What you give must be exactly the lines of the material from the first through the line that contains "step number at", inclusive, and no others.

**********

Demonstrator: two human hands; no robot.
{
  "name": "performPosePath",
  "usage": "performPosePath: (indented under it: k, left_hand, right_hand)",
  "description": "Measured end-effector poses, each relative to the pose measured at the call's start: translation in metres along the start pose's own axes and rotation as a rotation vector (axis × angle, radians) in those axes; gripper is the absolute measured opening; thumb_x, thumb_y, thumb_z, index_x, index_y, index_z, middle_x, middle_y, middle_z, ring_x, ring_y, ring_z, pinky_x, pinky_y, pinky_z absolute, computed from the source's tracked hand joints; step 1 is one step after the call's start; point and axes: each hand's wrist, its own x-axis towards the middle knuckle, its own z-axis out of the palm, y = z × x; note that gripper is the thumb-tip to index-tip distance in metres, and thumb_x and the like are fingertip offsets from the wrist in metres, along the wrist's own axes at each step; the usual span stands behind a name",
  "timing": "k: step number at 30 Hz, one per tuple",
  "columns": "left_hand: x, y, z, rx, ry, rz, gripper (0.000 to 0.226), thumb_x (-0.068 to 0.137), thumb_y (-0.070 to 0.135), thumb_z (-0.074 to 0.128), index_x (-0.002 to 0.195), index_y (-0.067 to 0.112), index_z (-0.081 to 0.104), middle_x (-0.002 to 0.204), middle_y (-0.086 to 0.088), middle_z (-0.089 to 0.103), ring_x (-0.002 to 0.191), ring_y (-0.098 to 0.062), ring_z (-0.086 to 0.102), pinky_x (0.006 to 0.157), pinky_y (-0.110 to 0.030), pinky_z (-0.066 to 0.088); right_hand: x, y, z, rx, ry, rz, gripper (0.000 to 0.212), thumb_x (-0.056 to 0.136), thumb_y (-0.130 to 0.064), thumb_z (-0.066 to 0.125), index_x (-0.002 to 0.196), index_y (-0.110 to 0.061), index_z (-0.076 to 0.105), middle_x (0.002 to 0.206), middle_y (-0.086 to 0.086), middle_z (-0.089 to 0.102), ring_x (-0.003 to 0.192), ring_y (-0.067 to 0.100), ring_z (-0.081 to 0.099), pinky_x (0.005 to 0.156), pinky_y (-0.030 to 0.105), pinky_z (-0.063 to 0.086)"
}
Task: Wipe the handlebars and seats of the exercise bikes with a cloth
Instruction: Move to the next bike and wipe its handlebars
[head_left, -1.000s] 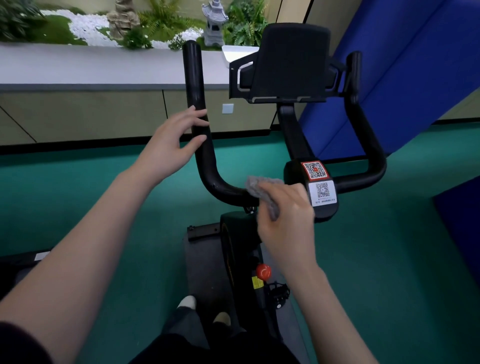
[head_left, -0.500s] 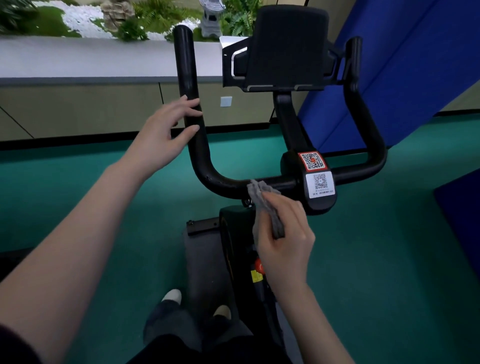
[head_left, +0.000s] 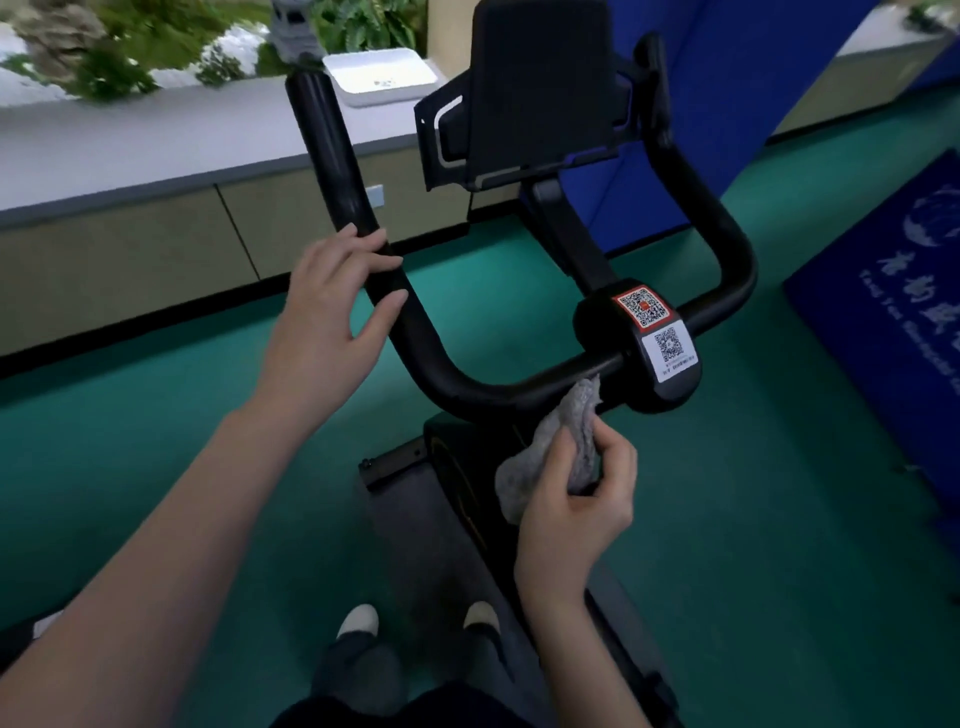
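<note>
R grip (head_left: 576, 501) pinches grey cloth (head_left: 563, 426) at handlebars (head_left: 462, 385); L grip (head_left: 322, 322), fingers straight, touches them. QR stickers (head_left: 642, 306), print unreadable.

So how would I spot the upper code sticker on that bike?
Find the black handlebars, then the rounded hub at their middle. Of its two stickers, the upper sticker is red-bordered; the lower sticker is plain white.
</note>
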Motion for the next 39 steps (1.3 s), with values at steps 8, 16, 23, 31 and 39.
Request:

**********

■ Your response
Demonstrator: two human hands; no robot.
{
  "name": "performPosePath",
  "usage": "performPosePath: (indented under it: k, left_hand, right_hand)",
  "description": "Measured end-effector poses, each relative to the pose measured at the call's start: translation in metres along the start pose's own axes and rotation as a rotation vector (axis × angle, radians) in those axes; gripper is the absolute measured opening; thumb_x, thumb_y, thumb_z, index_x, index_y, index_z, middle_x, middle_y, middle_z, ring_x, ring_y, ring_z, pinky_x, pinky_y, pinky_z absolute, computed from the source's tracked hand joints; step 1 is one step after the call's start; point and axes: each hand's wrist, its own x-axis towards the middle knuckle, its own z-axis out of the palm, y = z × x; note that gripper is the thumb-tip to index-tip distance in metres, and thumb_x and the like are fingertip offsets from the wrist in metres, along the wrist's own axes at each step; the usual span stands behind a name",
  "timing": "k: step number at 30 Hz, one per tuple",

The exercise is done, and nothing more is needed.